Red Bird Peppermint Candy Puffs
Piedmont Candy Factory
Lexington, North Carolina
Peppermint puffs are the star of the Piedmont Candy Factory, opened in 1890 in Lexington, North Carolina. The business, originally the storefront of a candy manufacturer specializing in sugar sticks, got off the ground with the help of Edward Ebeliein, an apprentice at what was then called NC Candy Company. After Ebeliein became the sole owner of the company and changed its name, he upped production, eventually churning out almost 2,000 pounds of candy-striped peppermint candy puffs and sticks per day. Today, the familiar stripes of their sugary Red Bird peppermints are still molded by hand.
Ole Smoky Candy Kitchen
Dave and Peggy Dych founded the Ole Smoky Candy Kitchen in 1950, providing visitors to the Gateway to the Great Smoky Mountains National Park with a firsthand look at how candy was traditionally made in copper kettles.

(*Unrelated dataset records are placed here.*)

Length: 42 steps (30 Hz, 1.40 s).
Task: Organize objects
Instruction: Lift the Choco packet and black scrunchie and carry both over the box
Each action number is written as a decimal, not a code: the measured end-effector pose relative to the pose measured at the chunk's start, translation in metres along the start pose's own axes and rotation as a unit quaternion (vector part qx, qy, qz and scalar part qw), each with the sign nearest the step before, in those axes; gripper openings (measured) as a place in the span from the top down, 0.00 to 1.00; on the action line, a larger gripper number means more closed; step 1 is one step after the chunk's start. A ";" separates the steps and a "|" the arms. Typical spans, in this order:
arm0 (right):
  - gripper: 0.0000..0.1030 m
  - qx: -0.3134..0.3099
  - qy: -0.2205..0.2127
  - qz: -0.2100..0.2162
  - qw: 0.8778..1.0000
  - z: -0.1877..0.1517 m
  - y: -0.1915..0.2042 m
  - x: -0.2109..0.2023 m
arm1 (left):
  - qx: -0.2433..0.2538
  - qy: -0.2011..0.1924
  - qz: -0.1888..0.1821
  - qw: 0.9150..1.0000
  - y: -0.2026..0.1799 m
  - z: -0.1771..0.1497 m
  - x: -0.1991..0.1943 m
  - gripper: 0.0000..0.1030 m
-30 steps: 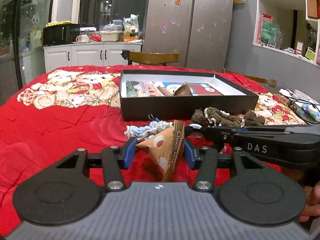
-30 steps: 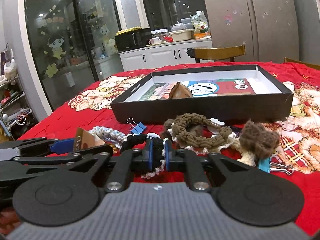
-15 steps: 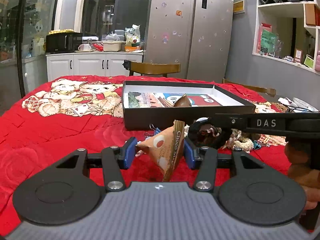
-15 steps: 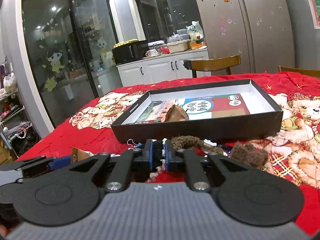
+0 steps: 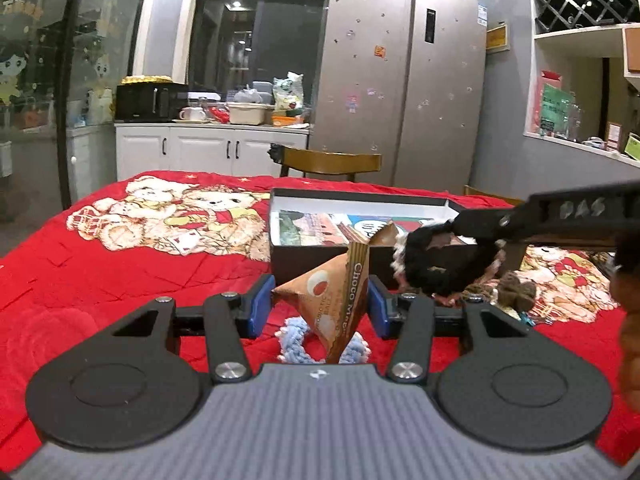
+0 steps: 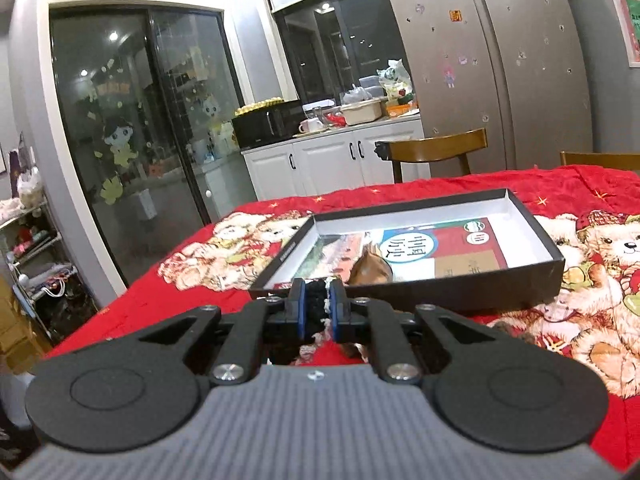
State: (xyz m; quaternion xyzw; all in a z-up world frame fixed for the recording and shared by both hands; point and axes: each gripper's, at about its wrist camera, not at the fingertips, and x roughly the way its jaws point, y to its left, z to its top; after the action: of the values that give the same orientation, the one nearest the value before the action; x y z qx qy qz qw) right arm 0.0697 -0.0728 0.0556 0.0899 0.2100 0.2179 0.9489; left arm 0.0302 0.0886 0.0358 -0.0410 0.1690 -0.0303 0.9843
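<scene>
A: Your left gripper (image 5: pixel 320 306) pinches the snack packet (image 5: pixel 334 300) by its sides, clear of the worktop, ready for the box (image 6: pixel 556 264).

B: Your right gripper (image 6: pixel 318 312) clamps the black scrunchie (image 5: pixel 440 264), near the box front.

A brown triangular Choco snack packet (image 5: pixel 338 300) is hanging point-down above the red quilt. A black knitted scrunchie with white trim (image 5: pixel 440 266) is dangling near the front wall of the shallow black box (image 6: pixel 532 284), which is holding a second brown packet (image 6: pixel 370 270) on printed sheets.
</scene>
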 end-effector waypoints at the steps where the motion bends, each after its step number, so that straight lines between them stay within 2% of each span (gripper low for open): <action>1: 0.87 0.003 -0.001 0.000 1.000 0.003 0.001 -0.002 | 0.002 -0.006 0.006 1.000 0.000 0.000 -0.001 0.47; 5: 0.87 0.010 -0.010 0.001 1.000 0.015 0.005 -0.008 | 0.024 -0.022 0.034 0.999 -0.004 0.001 -0.001 0.47; 13: 0.87 0.017 -0.031 0.002 0.999 0.046 0.014 -0.015 | 0.017 -0.020 0.057 0.998 0.000 0.018 0.001 0.47; 18: 0.87 0.027 -0.048 0.000 0.999 0.070 0.014 -0.008 | 0.002 -0.025 0.055 0.998 0.002 0.045 0.007 0.47; 24: 0.87 0.049 -0.067 -0.012 0.997 0.092 0.006 0.009 | 0.007 -0.056 0.051 0.997 0.001 0.086 0.018 0.47; 27: 0.87 0.060 -0.072 -0.020 0.995 0.101 -0.002 0.022 | 0.000 -0.069 0.047 0.997 0.001 0.109 0.032 0.47; 32: 0.87 0.091 -0.064 -0.020 0.994 0.114 -0.024 0.052 | -0.018 -0.056 0.025 0.998 0.001 0.134 0.072 0.47; 38: 0.87 0.129 -0.047 -0.029 0.990 0.117 -0.050 0.093 | -0.047 -0.021 0.015 0.999 0.009 0.146 0.131 0.47; 42: 0.87 0.141 -0.038 -0.033 0.989 0.107 -0.061 0.110 | -0.067 -0.001 0.011 0.998 0.019 0.139 0.159 0.47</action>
State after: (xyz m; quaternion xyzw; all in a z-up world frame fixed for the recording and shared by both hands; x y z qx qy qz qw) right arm 0.2293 -0.0855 0.0956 0.2244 0.2050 0.1512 0.9406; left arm 0.2272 0.1060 0.1126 -0.1051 0.1699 -0.0076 0.9798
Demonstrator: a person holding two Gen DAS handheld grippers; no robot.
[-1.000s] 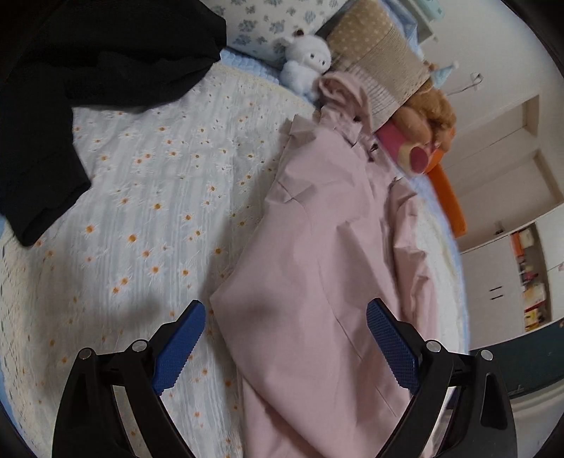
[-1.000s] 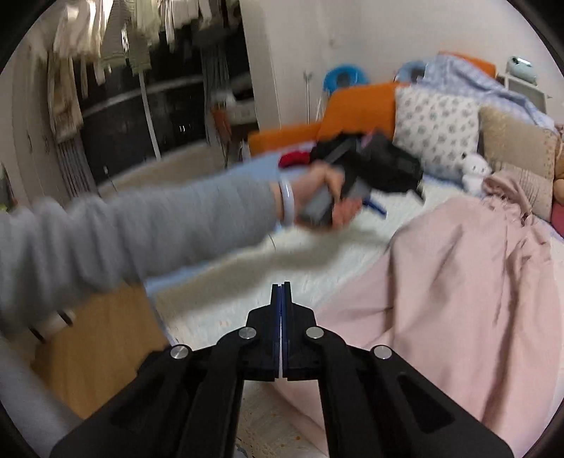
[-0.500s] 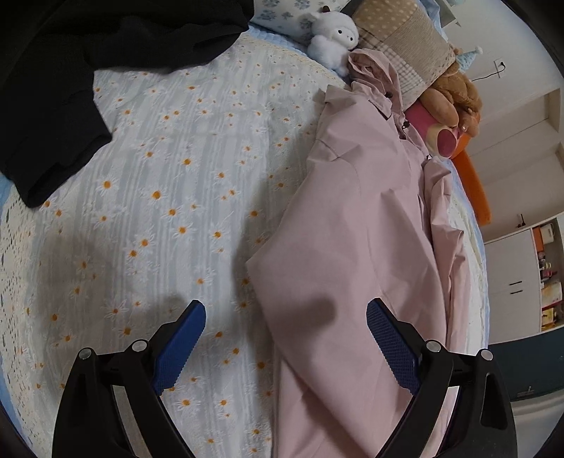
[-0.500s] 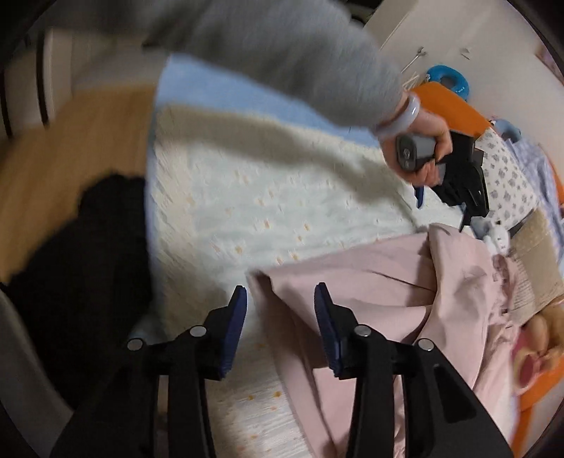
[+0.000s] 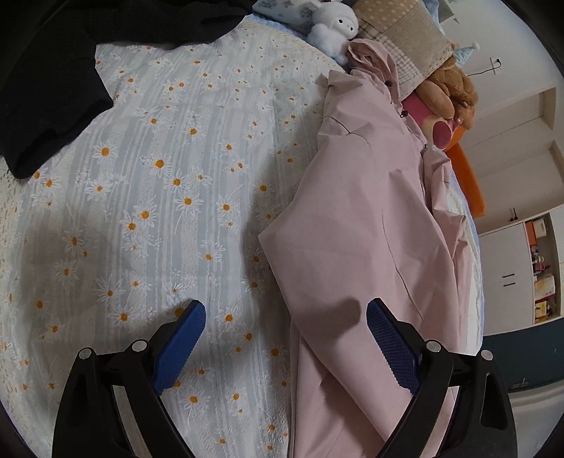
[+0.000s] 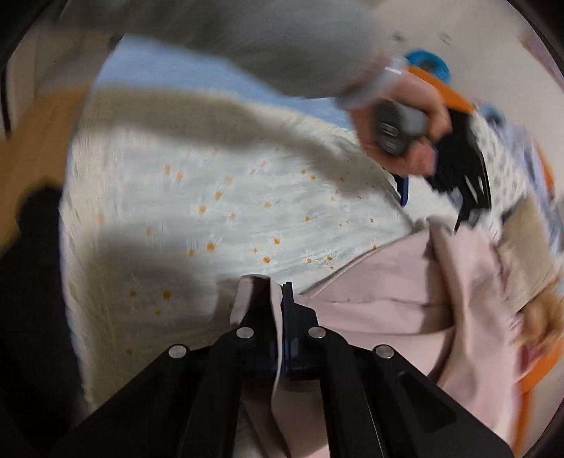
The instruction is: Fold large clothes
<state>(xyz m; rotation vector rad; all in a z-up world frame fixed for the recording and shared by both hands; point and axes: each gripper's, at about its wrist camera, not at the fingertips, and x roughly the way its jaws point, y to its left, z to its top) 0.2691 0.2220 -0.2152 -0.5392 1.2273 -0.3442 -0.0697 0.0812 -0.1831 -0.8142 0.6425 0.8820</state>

One of the best sellers to this day remains their milk chocolate Brown Bears, featuring sweet clusters of homemade caramel and chocolate with a roasted pecan center. “Most people who come generationally want the signature box, the same that their grandmother used to bring them,” says Margaret Atchley of her family business. “I really buy into the heritage factor of it.” With two shops in Gatlinburg, there’s time to buy a batch of Brown Bears … and then go back for seconds.
Tyler Candy Company
Available in traditional rounds or even shaped like the Lone Star state itself, the Peanut Patties made by Tyler Candy Company in Tyler, Texas, about an hour and a half east of Dallas, blend handfuls of peanuts suspended in sweet, glossy pink candy. (They’re kind of like peanut brittle with a little colorful flair.) Tyler Candy has been operating in the same two-acre facility for seventy years, with no end in sight, as they continue to produce and ship Peanut Patties, pralines, and pecan logs.
Stuckey’s Pecan Rolls
In the 1930s, W.S. Stuckey, Sr. began selling homemade candies and divinity made with pecans from his family’s southcentral Georgia orchards to highway travelers along U.S. Route 23. As a chain, Stuckey’s spread across the nation during the 1950s and 60s, with more than 350 roadside locations at the company’s peak, all serving souvenirs, cold drinks, and pecan candy from beneath signature teal roofs. Stuckey’s Pecan Rolls, which have been sold for almost 70 years, start with creamy nougat centers laced with maraschino cherry. The logs are then dipped in melted caramel and cooled before being rolled in crushed pecans, as perfect now as they were then.